§ SOURCE MATERIAL
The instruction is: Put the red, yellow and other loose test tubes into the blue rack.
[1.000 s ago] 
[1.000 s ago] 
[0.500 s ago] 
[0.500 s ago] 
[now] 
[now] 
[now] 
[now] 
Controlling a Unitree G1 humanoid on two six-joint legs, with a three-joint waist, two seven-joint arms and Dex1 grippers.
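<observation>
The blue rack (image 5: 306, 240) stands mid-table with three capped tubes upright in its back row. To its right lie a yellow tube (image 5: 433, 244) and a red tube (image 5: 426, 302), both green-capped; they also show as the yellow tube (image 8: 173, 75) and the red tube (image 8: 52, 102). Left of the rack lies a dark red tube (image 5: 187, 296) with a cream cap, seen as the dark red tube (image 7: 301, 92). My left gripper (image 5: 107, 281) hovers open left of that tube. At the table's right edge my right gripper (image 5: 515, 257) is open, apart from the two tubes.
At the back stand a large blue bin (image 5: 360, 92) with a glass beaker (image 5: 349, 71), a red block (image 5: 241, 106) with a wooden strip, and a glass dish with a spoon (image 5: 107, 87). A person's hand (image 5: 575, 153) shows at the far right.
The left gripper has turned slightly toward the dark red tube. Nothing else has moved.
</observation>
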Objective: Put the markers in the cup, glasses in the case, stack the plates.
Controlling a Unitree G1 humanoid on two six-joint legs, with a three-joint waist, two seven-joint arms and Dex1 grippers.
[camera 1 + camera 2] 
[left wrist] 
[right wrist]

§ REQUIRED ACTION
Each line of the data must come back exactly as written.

§ RESULT OF THE EXERCISE
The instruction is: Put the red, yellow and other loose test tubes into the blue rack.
[1.000 s ago] 
[1.000 s ago] 
[0.500 s ago] 
[0.500 s ago] 
[now] 
[now] 
[now] 
[now] 
Controlling a Unitree G1 humanoid on two six-joint legs, with a three-joint waist, two seven-joint arms and Dex1 grippers.
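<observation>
The blue rack (image 5: 306, 240) stands mid-table with three capped tubes upright in its back row. To its right lie a yellow tube (image 5: 433, 244) and a red tube (image 5: 426, 302), both green-capped; they also show as the yellow tube (image 8: 173, 75) and the red tube (image 8: 52, 102). Left of the rack lies a dark red tube (image 5: 187, 296) with a cream cap, seen as the dark red tube (image 7: 301, 92). My left gripper (image 5: 107, 281) hovers open left of that tube. At the table's right edge my right gripper (image 5: 515, 257) is open, apart from the two tubes.
At the back stand a large blue bin (image 5: 360, 92) with a glass beaker (image 5: 349, 71), a red block (image 5: 241, 106) with a wooden strip, and a glass dish with a spoon (image 5: 107, 87). A person's hand (image 5: 575, 153) shows at the far right.
The left gripper has turned slightly toward the dark red tube. Nothing else has moved.
</observation>
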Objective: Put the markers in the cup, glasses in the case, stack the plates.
Controlling a Unitree G1 humanoid on two six-joint legs, with a three-joint waist, two seven-joint arms and Dex1 grippers.
[camera 1 + camera 2] 
[left wrist] 
[right wrist]

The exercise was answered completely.